Computer giant IBM is handing over a portfolio of intellectual property to any other developers that want to use it in the name of furthering interoperability and open standards.
The firm will grant "universal and perpetual access" to IP related to over 150 open standards. Open standards are technical agreements that help people writing software to ensure that it works with other software.
The announcement will extend access to IBM inventions not only to the open source community and other commercial developers, but also to users and consumers of the technology.
"IBM is sending a message that innovation and industry growth happens in an open, collaborative atmosphere," said Bob Sutor, IBM's vice president of open source and standards.
"Users will adopt new technologies if they know that they can find those technologies in a variety of interchangeable, compatible products from competing vendors. We think customers will like this added assurance for the open standards upon which they have come to depend," said Sutor.

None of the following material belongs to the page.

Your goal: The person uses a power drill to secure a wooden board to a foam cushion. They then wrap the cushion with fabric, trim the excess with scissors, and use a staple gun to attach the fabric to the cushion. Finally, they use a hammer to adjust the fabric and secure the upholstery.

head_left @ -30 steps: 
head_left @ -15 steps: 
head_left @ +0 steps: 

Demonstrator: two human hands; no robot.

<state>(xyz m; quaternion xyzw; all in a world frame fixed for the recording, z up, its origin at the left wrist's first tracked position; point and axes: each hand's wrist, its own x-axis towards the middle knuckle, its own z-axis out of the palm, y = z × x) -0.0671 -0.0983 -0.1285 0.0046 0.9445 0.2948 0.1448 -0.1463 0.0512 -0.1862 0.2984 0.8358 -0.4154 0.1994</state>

There is an exception to the grant of access to the technology: it is closed to anyone taking legal action to block further interoperability. IBM will not extend the access to anyone who is suing someone else over patents necessary for interoperability in the standards to which this technology relates.
The intellectual property concerned was available for free to software makers before, but they had to apply to IBM for a royalty-free licence from the company. "This move clarifies and makes more consistent the intellectual property usage rules, encouraging even wider implementations of open standards," said a company statement. "IBM hopes that others companies and intellectual property holders make similar commitments."
Sutor commented on the announcement on his blog, saying that such action, if followed by other firms, could make for better software all round.
"I believe such positive, constructive actions regarding intellectual property are the preferred routes to accelerate the shift to better products and services for customers via open architectures," he said.